Presto Content Management System
An integrated CMS / Web Application framework
About Presto > Design Philosophy > An integrated CMS / Web Application framework

As mentioned in the CMS Primer section, the distinction between CMS and application development is bluring - both are ideally fashioned with a single set of tools.  Applications manage information, and so do CMS systems.  Generally we say that websites and applications share the goal of providing various contextual views on content items.  Applications go further in providing ways to easily change and recalculate the contexts of items.

CMS's are now delivering applications within their fold, and applications are now improving their usability and documentation, taking much from what has been learned about web site interactivity in the last 10 years.  We have veered away from viewing CMS as simply software for publishing static web pages.  Instead website templates can house applications and forms, and the Presto administration interface aims to organize and manage application data (provided that it can fit in a Presto form; customization to handle other cases is expected).

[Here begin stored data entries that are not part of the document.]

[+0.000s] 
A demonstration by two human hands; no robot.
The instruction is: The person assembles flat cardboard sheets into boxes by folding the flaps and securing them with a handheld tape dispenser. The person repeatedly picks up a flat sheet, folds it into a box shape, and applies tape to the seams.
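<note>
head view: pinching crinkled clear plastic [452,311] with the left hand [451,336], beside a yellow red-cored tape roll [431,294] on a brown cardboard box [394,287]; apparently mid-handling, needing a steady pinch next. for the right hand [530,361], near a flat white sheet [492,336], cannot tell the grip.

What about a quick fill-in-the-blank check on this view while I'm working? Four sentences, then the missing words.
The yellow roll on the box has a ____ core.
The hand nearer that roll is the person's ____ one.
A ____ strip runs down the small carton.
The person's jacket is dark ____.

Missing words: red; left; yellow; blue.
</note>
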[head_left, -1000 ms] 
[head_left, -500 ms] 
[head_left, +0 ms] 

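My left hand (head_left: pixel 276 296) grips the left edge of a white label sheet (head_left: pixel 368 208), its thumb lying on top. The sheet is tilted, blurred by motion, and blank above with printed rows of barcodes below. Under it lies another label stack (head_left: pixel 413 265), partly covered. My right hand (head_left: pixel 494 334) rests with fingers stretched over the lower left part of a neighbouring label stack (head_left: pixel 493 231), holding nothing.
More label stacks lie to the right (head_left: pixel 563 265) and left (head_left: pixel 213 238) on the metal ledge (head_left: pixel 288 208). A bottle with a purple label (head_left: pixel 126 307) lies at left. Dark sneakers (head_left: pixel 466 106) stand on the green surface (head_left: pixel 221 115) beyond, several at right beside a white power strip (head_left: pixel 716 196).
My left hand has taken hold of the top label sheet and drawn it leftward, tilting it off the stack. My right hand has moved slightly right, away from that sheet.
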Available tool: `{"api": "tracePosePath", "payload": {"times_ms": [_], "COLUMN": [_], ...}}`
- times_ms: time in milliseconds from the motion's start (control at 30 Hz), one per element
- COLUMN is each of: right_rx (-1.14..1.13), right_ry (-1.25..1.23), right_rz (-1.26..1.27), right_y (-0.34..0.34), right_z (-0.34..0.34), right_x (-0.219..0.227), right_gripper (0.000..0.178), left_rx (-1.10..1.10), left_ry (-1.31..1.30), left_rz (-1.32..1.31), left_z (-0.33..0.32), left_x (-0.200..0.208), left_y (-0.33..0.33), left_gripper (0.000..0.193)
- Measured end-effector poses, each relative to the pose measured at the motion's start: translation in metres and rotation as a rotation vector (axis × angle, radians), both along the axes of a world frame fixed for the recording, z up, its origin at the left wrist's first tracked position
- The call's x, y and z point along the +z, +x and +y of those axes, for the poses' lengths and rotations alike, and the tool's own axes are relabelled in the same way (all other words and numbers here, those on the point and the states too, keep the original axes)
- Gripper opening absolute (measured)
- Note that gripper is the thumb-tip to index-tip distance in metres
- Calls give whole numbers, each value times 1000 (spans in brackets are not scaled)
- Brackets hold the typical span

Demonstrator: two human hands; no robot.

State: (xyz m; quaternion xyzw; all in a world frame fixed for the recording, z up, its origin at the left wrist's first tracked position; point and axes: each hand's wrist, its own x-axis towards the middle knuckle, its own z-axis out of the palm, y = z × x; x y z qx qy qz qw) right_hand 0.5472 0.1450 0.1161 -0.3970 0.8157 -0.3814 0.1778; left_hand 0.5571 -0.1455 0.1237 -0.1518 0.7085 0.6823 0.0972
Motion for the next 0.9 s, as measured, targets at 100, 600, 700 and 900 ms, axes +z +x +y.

Presto aims to seamlessly integrate web applications along-side more or less static content.  For this reason we have not started with a publishing model that creates static html pages.  Page caching exists in Presto to mimic the efficiency of static webpages.  It can be employed anywhere that is suitable, but any page can be by default dynamically generated every time it is requested, and so can call on calendar, discussion forum, search system, banner add etc. functionality without complicated javascript or other systems that have static pages retrieve dynamic content within them.